§ **TASK OBJECTIVE**
What you output must match the entries exactly, apart from the pictures, which are left out.

[Extracted records]

☆ ☆ ☆ ☆ ☆ ☆ ☆

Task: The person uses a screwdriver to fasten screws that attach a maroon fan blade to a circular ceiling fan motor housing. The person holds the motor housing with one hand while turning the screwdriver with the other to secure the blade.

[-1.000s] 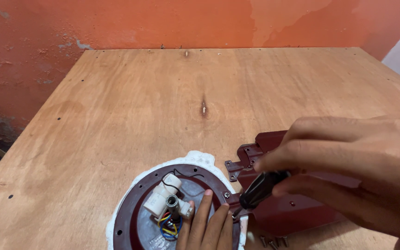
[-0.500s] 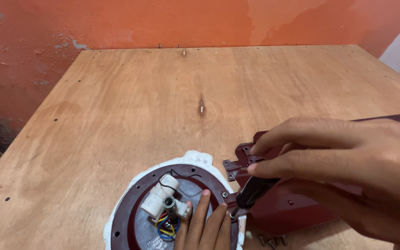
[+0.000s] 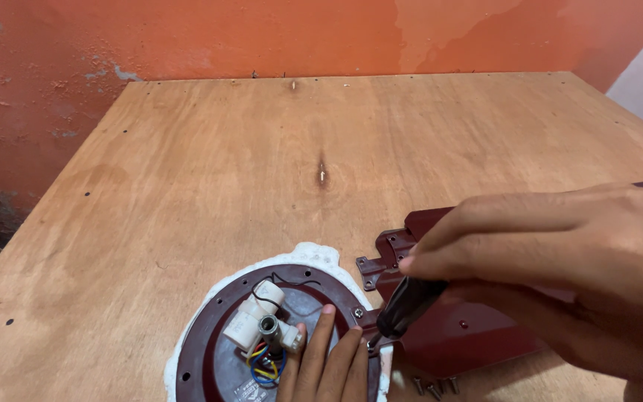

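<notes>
A head-worn camera looks down on a plywood table (image 3: 262, 171) set against an orange wall (image 3: 187, 37). At the near edge lies a round maroon base (image 3: 202, 350) with a white rim, opened so its inside shows: a small white part (image 3: 251, 316) with a metal fitting and a knot of blue, yellow and red wires (image 3: 266, 365). The left hand (image 3: 325, 365) comes in from the bottom edge, fingers laid flat and close together on the base, pressing it down rather than gripping anything. The right hand (image 3: 560, 260) reaches in from the right, fingers curled snugly around the black handle of a screwdriver (image 3: 409, 304); its tip points down and to the left, at the spot where the base meets a maroon hinged cover (image 3: 463, 335) lying just beside it on the right. A few loose screws (image 3: 433, 385) lie on the table just below the cover. Compared with a second ago, the right hand has slid slightly left and lower, and the screwdriver has tilted so its tip now sits at the hinge joint instead of hovering over it. The left hand has barely moved. Judging from this, the tool appears to be seated on a fastener at the hinge, though the screw head itself is too small to make out.
</notes>
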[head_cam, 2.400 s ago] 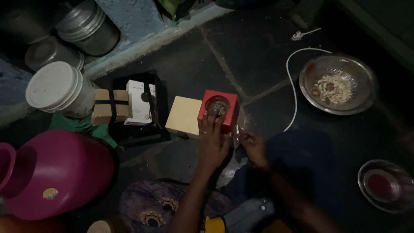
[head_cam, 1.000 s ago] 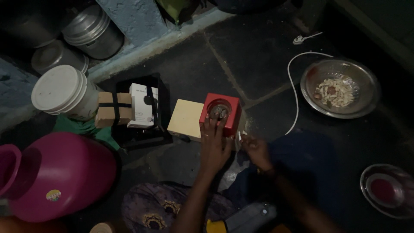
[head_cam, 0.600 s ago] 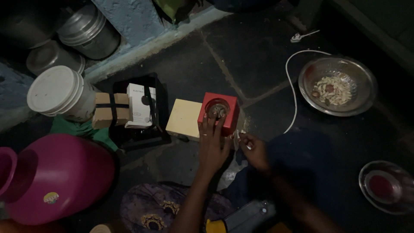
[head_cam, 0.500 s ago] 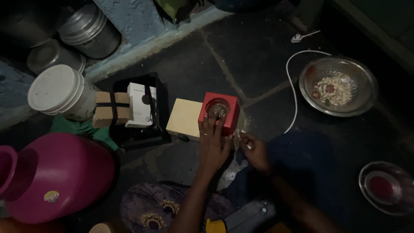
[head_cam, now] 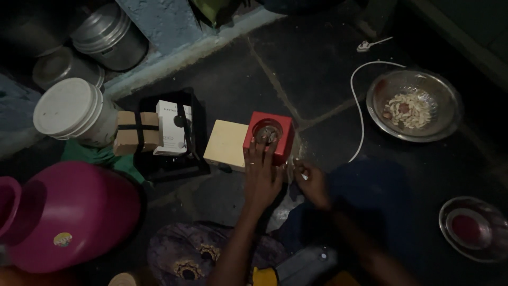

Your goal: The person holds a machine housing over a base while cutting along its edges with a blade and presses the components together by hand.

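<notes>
Fingers of the left hand (head_cam: 262,177) press into the round well of a red box-shaped device (head_cam: 269,136) at frame centre; the right hand (head_cam: 312,182) pinches a small white piece beside it, apparently mid-loading.

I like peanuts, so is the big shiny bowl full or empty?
Neither: the steel bowl holds only a small pile of pale pieces at its bottom, with most of its inside bare. What they are, cannot tell.

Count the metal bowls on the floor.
2. One steel bowl holding pale pieces sits at upper right, beside the white cord. A second bowl with a reddish inside sits at lower right. The dark edges may hide more.
</notes>
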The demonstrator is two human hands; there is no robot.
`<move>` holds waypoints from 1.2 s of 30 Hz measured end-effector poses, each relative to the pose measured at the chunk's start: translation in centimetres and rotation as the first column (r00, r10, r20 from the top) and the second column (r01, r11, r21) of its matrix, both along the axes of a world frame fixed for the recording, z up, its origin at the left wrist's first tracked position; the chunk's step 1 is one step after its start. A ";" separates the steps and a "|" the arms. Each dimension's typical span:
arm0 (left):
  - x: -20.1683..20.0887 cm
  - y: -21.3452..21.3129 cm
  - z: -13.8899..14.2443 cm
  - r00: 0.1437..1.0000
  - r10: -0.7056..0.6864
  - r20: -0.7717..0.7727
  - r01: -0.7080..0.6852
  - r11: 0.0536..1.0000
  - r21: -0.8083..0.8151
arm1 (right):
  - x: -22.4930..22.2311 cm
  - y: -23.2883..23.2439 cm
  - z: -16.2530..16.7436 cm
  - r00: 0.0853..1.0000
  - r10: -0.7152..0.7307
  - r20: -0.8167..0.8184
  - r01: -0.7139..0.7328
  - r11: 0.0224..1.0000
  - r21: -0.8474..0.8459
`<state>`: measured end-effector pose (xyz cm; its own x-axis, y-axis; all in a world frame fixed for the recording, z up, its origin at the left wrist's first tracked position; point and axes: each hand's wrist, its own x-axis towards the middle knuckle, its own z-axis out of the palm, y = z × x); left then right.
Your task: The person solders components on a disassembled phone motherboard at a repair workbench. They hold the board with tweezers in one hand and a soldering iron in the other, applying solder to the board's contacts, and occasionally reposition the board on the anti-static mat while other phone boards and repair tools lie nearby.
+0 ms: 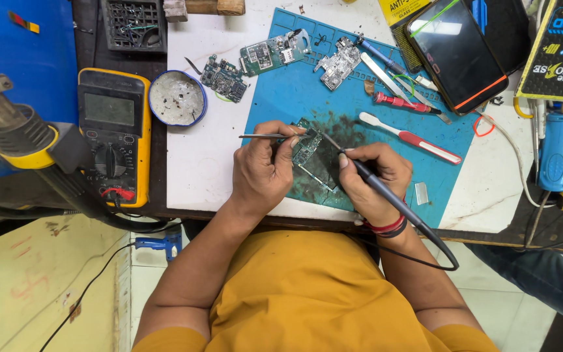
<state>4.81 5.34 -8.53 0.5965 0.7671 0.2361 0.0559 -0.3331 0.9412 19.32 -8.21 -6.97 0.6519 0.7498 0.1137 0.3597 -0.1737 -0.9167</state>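
The left hand (pixel 262 173) is closed around a pair of tweezers (pixel 265 136), whose tips reach toward a small green circuit board (pixel 307 148). The right hand (pixel 371 179) grips a soldering iron (pixel 376 186) like a pen; its tip rests at the top edge of the same board. The board lies between the two hands on a blue work mat (pixel 294 98), over a dark, stained patch.

Step in hand, as judged: soldering or reworking a component on the board, with the tweezers steadying or placing the part. The next move calls for a steady iron tip and a firm tweezer hold, so that the part does not shift while the joint is hot.

Beyond the hands lie three more circuit boards (pixel 270 53), a red-handled toothbrush (pixel 412 138) and a red screwdriver (pixel 402 102). Past the left hand stand a round tin (pixel 177 98) and a yellow multimeter (pixel 113 133). Far beyond the right hand lies a phone (pixel 457 52).
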 end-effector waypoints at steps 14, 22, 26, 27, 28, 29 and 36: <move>0.0 0.0 0.0 1.000 0.006 -0.022 -0.007 0.999 -0.039 | -0.2 0.1 0.4 0.960 0.088 0.267 -0.108 0.992 0.062; 0.0 0.0 -0.1 1.000 0.000 -0.016 -0.001 0.999 -0.040 | -0.2 0.5 0.8 0.952 0.124 0.280 -0.145 0.988 0.057; 0.0 0.0 -0.1 1.000 0.001 -0.011 -0.002 0.999 -0.035 | -0.2 0.6 0.9 0.949 0.131 0.286 -0.150 0.988 0.045; 0.0 0.0 -0.1 1.000 0.002 -0.012 -0.002 0.999 -0.036 | -0.2 0.6 0.9 0.948 0.133 0.287 -0.151 0.988 0.040; 0.0 0.0 -0.1 1.000 0.001 -0.020 -0.002 0.999 -0.040 | -0.2 0.6 0.8 0.948 0.133 0.288 -0.152 0.987 0.045; 0.0 0.0 -0.1 1.000 0.000 -0.028 -0.002 0.999 -0.045 | -0.2 0.6 0.8 0.948 0.133 0.290 -0.154 0.987 0.050; 0.1 0.0 0.0 1.000 0.001 -0.010 -0.002 1.000 -0.027 | -0.2 0.7 0.9 0.945 0.131 0.298 -0.158 0.985 0.067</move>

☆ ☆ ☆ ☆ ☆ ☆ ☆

§ **EXERCISE OUTPUT**
Task: The person uses a screwdriver to fasten screws that attach a maroon fan blade to a circular ceiling fan motor housing. The person holds the motor housing with one hand while turning the screwdriver with the other to secure the blade.

[-1.000s] 
[-0.500s] 
[+0.000s] 

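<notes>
A head-worn camera looks down on a plywood table (image 3: 262, 171) set against an orange wall (image 3: 187, 37). At the near edge lies a round maroon base (image 3: 202, 350) with a white rim, opened so its inside shows: a small white part (image 3: 251, 316) with a metal fitting and a knot of blue, yellow and red wires (image 3: 266, 365). The left hand (image 3: 325, 365) comes in from the bottom edge, fingers laid flat and close together on the base, pressing it down rather than gripping anything. The right hand (image 3: 560, 260) reaches in from the right, fingers curled snugly around the black handle of a screwdriver (image 3: 409, 304); its tip points down and to the left, at the spot where the base meets a maroon hinged cover (image 3: 463, 335) lying just beside it on the right. A few loose screws (image 3: 433, 385) lie on the table just below the cover. Compared with a second ago, the right hand has slid slightly left and lower, and the screwdriver has tilted so its tip now sits at the hinge joint instead of hovering over it. The left hand has barely moved. Judging from this, the tool appears to be seated on a fastener at the hinge, though the screw head itself is too small to make out.
</notes>
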[head_cam, 2.400 s ago] 
[head_cam, 1.000 s ago] 
[head_cam, 0.600 s ago] 
[head_cam, 0.500 s ago] 
[head_cam, now] 

Your goal: The person holds a machine housing over a base while cutting along its edges with a blade and presses the components together by hand.

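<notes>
Fingers of the left hand (head_cam: 262,177) press into the round well of a red box-shaped device (head_cam: 269,136) at frame centre; the right hand (head_cam: 312,182) pinches a small white piece beside it, apparently mid-loading.

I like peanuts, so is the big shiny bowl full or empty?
Neither: the steel bowl holds only a small pile of pale pieces at its bottom, with most of its inside bare. What they are, cannot tell.

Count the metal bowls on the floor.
2. One steel bowl holding pale pieces sits at upper right, beside the white cord. A second bowl with a reddish inside sits at lower right. The dark edges may hide more.
</notes>
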The demonstrator is two human hands; there is no robot.
`<move>` holds waypoints from 1.2 s of 30 Hz measured end-effector poses, each relative to the pose measured at the chunk's start: translation in centimetres and rotation as the first column (r00, r10, r20 from the top) and the second column (r01, r11, r21) of its matrix, both along the axes of a world frame fixed for the recording, z up, its origin at the left wrist's first tracked position; the chunk's step 1 is one step after its start. A ";" separates the steps and a "|" the arms. Each dimension's typical span:
arm0 (left):
  - x: -20.1683..20.0887 cm
  - y: -21.3452..21.3129 cm
  - z: -13.8899..14.2443 cm
  - r00: 0.1437..1.0000
  - r10: -0.7056..0.6864
  - r20: -0.7717..0.7727
  - r01: -0.7080..0.6852
  - r11: 0.0536..1.0000
  - r21: -0.8083..0.8151
arm1 (right):
  - x: -22.4930..22.2311 cm
  - y: -23.2883..23.2439 cm
  - z: -16.2530..16.7436 cm
  - r00: 0.0853..1.0000
  - r10: -0.7152..0.7307
  - r20: -0.8167..0.8184
  - r01: -0.7139..0.7328
  - r11: 0.0224..1.0000
  - r21: -0.8474..0.8459
`<state>`: measured end-effector pose (xyz cm; its own x-axis, y-axis; all in a world frame fixed for the recording, z up, its origin at the left wrist's first tracked position; point and axes: each hand's wrist, its own x-axis towards the middle knuckle, its own z-axis out of the palm, y = z × x); left then right.
Your task: The person solders components on a disassembled phone motherboard at a repair workbench. They hold the board with tweezers in one hand and a soldering iron in the other, applying solder to the board's contacts, and occasionally reposition the board on the anti-static mat while other phone boards and repair tools lie nearby.
+0 ms: 
<state>4.81 5.34 -8.53 0.5965 0.7671 0.2361 0.0559 -0.3331 0.9412 19.32 -8.21 -6.97 0.6519 0.7498 0.1137 0.3597 -0.1737 -0.9167</state>
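The left hand (pixel 262 173) is closed around a pair of tweezers (pixel 265 136), whose tips reach toward a small green circuit board (pixel 307 148). The right hand (pixel 371 179) grips a soldering iron (pixel 376 186) like a pen; its tip rests at the top edge of the same board. The board lies between the two hands on a blue work mat (pixel 294 98), over a dark, stained patch.

Step in hand, as judged: soldering or reworking a component on the board, with the tweezers steadying or placing the part. The next move calls for a steady iron tip and a firm tweezer hold, so that the part does not shift while the joint is hot.

Beyond the hands lie three more circuit boards (pixel 270 53), a red-handled toothbrush (pixel 412 138) and a red screwdriver (pixel 402 102). Past the left hand stand a round tin (pixel 177 98) and a yellow multimeter (pixel 113 133). Far beyond the right hand lies a phone (pixel 457 52).
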 end-effector waypoints at steps 14, 22, 26, 27, 28, 29 and 36: <move>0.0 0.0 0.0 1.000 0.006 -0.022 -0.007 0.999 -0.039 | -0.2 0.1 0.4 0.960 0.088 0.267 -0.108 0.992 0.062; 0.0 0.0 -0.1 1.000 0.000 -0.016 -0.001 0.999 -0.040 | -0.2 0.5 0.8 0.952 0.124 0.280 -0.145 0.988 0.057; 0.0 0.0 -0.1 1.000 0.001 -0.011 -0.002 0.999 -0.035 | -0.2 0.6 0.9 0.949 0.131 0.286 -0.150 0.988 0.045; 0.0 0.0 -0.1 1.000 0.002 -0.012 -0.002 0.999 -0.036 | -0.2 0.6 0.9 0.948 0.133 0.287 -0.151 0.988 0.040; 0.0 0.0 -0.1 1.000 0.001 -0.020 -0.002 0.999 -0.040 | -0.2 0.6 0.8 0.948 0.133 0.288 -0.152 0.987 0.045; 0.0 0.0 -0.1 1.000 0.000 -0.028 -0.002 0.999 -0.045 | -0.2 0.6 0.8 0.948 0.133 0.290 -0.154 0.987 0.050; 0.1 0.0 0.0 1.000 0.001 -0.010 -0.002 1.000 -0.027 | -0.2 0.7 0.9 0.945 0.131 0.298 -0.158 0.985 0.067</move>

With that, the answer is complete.